Making it Repeatable

To ensure that this tmp directory is always created with Postgres as the owner, we can use a tool called systemd-tmpfiles. On reboot, it will ensure that the specified folder is present with the correct ownership. Our conf file would look like this:

d /tmp/pgbackrest 750 postgres postgres -

We can test that this works by deleting the folder, then running:

sudo systemd-tmpfiles --create /etc/tmpfiles.d/postgres.conf

Performing a reboot, we will see the /tmp/pgbackrest folder created with the correct permissions.

Option 2

There is a more stateful and descriptive way of doing this. We can set the lock-path in our pgbackrest.conf. Essentially, you need to add lock-path=/path/to/dir to your pgbackrest.conf file. This should make the folder persistent on reboots. We will only have to create the folder and set permissions once.

I deployed pgbackrest with a custom ansible playbook, so I can update the config in one place and propagate it to all of my nodes.

First, we will update the pgbackrest.conf file:

[global]
repo1-type=gcs
repo1-gcs-bucket={{ gcs_bucket_name }}
repo1-gcs-endpoint=storage.googleapis.com
repo1-gcs-key-type=service
repo1-gcs-key=/path/to/key
repo1-retention-full=1
#Here is where we can add the lock-path
lock-path=/home/postgres/pgbackrest-backup

[main]
pg1-path=/mnt/postgresql/15/main
pg1-user=postgres

Second, I will adjust my deploy_pgbackrest.yaml to make sure the /home/postgres/pgbackrest-backup folder is present on the system with the correct permissions.

    - name: Create pgbackrest-backup directory
      file:
        path: /home/postgres/pgbackrest-backup
        state: directory
        owner: postgres
        group: postgres
        mode: "750"

This step should take care of it.

I can deploy the updated config with ansible-playbook deploy_pgbackrest.yml --ask-vault-pass.

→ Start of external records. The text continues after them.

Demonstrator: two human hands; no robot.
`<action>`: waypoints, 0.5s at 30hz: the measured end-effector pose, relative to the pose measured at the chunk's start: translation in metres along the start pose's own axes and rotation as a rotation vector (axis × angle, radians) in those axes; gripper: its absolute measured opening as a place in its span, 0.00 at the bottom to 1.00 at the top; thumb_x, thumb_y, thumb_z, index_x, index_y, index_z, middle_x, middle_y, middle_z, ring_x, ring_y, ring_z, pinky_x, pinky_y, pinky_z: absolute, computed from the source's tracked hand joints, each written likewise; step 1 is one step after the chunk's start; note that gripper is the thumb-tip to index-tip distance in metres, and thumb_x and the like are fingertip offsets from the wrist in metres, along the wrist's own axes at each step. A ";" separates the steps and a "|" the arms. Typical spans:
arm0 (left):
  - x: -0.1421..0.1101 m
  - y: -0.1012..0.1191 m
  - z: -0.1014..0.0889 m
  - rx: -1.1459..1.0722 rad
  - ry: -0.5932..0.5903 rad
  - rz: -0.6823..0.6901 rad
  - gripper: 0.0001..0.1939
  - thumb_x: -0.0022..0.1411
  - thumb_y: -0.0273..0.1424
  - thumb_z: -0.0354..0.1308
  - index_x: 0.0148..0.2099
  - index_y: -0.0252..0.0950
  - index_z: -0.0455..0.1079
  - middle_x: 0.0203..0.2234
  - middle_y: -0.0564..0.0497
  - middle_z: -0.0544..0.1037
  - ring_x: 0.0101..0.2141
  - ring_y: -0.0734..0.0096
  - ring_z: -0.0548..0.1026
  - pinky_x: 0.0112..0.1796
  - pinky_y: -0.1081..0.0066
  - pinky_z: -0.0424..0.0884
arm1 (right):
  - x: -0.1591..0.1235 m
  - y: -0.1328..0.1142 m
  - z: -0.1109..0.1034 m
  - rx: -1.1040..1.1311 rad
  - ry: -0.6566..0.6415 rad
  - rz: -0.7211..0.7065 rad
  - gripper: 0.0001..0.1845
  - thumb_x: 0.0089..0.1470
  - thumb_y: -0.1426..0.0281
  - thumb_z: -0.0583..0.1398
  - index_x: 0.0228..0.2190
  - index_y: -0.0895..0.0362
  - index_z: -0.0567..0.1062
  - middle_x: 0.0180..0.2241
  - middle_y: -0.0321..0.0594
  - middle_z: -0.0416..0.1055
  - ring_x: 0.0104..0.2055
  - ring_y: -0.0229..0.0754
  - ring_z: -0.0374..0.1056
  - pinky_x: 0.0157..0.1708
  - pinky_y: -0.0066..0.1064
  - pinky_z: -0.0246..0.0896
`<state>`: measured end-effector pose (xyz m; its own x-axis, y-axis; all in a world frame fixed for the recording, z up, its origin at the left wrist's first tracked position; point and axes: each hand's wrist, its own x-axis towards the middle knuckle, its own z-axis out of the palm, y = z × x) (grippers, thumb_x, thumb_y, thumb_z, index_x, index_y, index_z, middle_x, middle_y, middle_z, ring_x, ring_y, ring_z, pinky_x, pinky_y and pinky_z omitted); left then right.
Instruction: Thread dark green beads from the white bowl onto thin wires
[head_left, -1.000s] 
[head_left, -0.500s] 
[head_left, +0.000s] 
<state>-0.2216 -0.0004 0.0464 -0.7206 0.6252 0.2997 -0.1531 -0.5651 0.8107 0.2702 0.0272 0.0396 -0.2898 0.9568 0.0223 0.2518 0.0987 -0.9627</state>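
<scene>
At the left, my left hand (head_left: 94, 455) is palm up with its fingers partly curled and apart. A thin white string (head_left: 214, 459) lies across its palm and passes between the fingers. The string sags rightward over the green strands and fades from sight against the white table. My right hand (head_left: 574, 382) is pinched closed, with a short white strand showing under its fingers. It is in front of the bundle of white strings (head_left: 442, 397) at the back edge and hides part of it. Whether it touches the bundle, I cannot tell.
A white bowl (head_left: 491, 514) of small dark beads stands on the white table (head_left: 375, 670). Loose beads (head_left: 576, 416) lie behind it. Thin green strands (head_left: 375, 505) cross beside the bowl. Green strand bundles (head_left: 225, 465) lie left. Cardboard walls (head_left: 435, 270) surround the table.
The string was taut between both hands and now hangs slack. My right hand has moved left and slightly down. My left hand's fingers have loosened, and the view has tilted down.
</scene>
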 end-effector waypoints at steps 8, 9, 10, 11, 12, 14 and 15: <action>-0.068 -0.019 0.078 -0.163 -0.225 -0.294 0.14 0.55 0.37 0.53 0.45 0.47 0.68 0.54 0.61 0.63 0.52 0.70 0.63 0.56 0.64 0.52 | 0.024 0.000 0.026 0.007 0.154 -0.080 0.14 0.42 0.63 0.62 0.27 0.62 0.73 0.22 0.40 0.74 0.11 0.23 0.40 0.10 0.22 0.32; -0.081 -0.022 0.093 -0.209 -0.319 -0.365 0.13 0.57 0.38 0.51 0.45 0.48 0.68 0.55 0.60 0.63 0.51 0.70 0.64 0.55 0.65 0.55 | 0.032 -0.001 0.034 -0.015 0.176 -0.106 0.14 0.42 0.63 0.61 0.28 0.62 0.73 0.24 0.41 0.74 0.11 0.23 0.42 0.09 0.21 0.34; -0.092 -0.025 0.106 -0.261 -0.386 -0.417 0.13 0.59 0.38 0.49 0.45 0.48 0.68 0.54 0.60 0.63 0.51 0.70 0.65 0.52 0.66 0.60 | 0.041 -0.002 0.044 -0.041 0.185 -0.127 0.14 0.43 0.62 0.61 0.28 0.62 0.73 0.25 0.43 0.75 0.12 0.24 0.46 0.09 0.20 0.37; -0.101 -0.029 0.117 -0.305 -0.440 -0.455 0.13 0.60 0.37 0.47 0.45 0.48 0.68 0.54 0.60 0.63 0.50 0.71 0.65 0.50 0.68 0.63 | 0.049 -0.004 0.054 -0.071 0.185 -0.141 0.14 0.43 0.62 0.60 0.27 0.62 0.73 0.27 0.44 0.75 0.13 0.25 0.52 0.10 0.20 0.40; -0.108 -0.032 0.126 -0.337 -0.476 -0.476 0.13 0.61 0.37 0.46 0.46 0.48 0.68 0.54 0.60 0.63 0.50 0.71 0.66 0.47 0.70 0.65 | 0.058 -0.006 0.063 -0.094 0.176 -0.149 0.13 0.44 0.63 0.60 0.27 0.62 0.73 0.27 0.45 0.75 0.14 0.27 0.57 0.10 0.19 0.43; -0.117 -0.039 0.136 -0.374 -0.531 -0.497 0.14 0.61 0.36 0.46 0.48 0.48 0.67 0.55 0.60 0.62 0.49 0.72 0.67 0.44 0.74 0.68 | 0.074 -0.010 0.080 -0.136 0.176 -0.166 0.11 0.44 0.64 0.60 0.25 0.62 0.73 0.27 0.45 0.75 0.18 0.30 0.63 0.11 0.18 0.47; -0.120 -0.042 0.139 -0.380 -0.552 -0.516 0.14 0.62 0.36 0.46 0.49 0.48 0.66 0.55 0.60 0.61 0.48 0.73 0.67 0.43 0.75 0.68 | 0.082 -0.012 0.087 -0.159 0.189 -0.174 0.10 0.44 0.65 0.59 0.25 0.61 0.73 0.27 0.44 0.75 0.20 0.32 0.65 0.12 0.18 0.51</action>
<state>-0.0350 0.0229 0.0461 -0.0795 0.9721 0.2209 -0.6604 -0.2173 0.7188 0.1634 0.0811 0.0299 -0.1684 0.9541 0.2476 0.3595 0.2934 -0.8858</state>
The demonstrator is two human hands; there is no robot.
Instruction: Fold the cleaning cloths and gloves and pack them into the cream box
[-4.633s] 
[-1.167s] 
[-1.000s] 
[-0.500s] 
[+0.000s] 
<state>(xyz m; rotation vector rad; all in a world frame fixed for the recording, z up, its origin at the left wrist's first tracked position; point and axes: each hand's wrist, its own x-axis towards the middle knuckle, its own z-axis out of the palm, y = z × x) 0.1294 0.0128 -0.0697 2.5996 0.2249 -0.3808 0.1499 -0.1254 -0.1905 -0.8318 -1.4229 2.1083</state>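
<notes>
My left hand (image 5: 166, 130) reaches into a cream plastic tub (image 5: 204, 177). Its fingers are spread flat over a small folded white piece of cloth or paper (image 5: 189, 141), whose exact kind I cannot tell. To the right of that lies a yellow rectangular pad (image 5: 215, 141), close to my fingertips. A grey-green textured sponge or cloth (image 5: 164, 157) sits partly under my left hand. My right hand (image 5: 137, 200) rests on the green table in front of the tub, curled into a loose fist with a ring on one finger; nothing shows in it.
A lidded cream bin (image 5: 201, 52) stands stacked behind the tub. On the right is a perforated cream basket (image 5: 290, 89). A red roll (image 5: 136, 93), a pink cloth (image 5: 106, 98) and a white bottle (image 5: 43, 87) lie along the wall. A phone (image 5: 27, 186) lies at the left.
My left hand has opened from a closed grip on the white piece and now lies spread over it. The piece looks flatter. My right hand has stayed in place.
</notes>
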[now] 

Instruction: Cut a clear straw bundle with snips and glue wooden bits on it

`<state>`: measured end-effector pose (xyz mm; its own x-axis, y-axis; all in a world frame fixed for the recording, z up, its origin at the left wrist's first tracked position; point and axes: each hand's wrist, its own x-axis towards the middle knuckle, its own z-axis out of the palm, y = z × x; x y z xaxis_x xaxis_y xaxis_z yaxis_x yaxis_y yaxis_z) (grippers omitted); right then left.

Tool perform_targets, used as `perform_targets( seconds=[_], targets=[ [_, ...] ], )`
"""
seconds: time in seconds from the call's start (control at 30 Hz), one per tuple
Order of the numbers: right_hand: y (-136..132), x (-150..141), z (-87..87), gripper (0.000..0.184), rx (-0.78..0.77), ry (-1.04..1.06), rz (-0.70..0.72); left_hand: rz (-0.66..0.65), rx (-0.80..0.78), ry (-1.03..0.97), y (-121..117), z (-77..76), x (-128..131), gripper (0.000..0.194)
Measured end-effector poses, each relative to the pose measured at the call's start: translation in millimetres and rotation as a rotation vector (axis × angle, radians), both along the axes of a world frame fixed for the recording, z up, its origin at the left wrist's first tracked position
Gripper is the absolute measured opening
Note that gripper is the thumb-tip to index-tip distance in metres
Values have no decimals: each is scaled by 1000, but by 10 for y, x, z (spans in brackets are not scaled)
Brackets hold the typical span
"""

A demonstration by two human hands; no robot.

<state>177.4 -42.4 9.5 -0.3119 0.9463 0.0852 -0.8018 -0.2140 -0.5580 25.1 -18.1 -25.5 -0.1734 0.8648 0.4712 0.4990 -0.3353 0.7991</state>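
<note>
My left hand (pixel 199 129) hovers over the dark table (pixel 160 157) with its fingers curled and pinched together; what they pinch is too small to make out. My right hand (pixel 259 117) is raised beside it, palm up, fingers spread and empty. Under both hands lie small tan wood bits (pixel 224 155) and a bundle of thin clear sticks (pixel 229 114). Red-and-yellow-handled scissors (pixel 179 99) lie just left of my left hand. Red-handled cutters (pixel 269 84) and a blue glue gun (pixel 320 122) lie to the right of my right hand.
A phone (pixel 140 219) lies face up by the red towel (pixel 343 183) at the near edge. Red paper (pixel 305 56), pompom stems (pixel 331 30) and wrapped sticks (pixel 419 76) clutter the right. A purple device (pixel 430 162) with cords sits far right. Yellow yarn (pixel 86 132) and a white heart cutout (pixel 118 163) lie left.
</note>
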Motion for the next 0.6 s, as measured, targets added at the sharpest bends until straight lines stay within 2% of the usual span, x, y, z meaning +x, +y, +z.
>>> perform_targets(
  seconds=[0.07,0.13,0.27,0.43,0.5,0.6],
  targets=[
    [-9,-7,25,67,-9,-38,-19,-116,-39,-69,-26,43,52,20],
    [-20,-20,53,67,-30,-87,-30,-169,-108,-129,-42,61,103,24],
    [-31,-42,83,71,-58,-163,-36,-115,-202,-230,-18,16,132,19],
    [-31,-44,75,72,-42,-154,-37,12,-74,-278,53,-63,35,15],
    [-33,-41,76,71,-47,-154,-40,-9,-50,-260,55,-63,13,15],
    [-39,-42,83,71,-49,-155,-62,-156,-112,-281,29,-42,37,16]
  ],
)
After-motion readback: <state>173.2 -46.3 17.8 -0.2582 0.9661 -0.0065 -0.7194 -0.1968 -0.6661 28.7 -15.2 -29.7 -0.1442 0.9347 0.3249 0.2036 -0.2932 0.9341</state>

Now we don’t have to worry about the lock-path directory being deleted from the /tmp directory when the system is rebooted.

This approach is preferable because the steps are well-defined in my Ansible script. It allows me to easily see from the pgbackrest.conf file where the backups are meant to take place, making troubleshooting cleaner and more straightforward. I generally think this approach is a little cleaner, too.

Takeaways

This experience was a good reminder of the importance of monitoring and maintaining our database environments. Fortunately, this issue only affected my non-production PostgreSQL clusters, allowing me to address it without impacting production. In production, I have alerting mechanisms to notify me if disks exceed 80% capacity, nodes become unavailable, or backups fail to complete.

This was a fun way to spend an afternoon and it narrowed down some frustrations in our testing environments. Moving forward, I may consider implementing alerts for our non-production clusters, although I’m cautious about potential alert fatigue obscuring critical notifications.